In bigger projects pushing the cache at the end of a ci job can take longer then the jobs scripts itself. This is particular annoying if the cache contents have not changed.
User experience goal
Developers want fast feedback from their ci pipelines and be able to merge successful pipelines as soon as possible.
Proposal
Add a new cache policy where the cache is only pushed if no cache with the given cache key exists.
Doing so would save the time needed for collecting/packing the cache contents and also the time needed for uploading it to the distributed cache storage.
Further details
The new policy could be named pull-immutable
as the cache should be pulled but is not expected to change and therefore only pushed if needed.
The evaluation if the cache needs to be pushed could be done two ways:
- At the end of the job directly before pushing by querying the api of the distributed cache storage.

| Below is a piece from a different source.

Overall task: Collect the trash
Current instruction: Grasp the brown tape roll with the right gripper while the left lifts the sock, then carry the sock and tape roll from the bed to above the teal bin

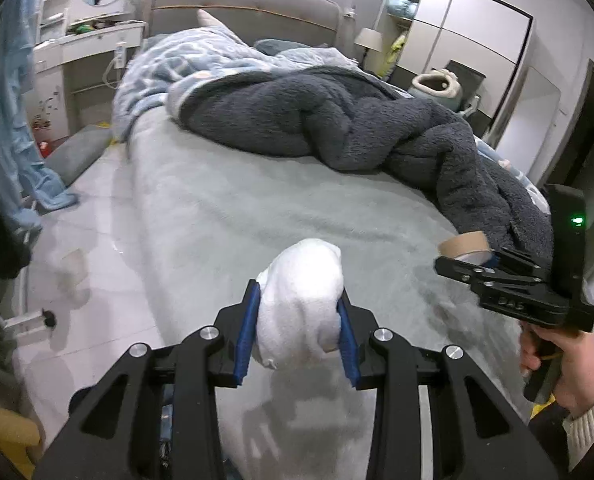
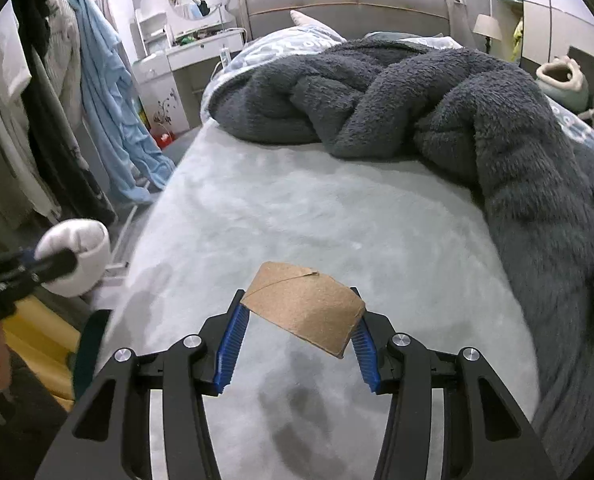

- At the beginning of the job by reusing the information if a cache was pulled in the first place.
Example usage:
build:
cache:
key:
files:
- .nvmrc
- package-lock.json
paths:
- node_modules/
policy: pull-immutable
before_script:
- >
[[ -d node_modules ]] || npm ci
script:
- npm run build
In this example job for a nodejs project the package-lock.json describes the exact tree of dependencies inside the cached node_modules
directory while .nvmrc refers to the used node version.
By using this two files as the cache key the content of the cache can be considered immutable, as the same files would always result in exactly the same content of the cache.
Therefore pushing the cache in cases where a cache with the same key already exists is redundant and should be avoided.
Additionally this example also uses a conditional expression ([[ -d node_modules ]] || npm ci
) in order to only assemble/build the cache if it doesn't already exists.
Alternative considerations:
1. Detect unmodified caches without the need of a new cache policy.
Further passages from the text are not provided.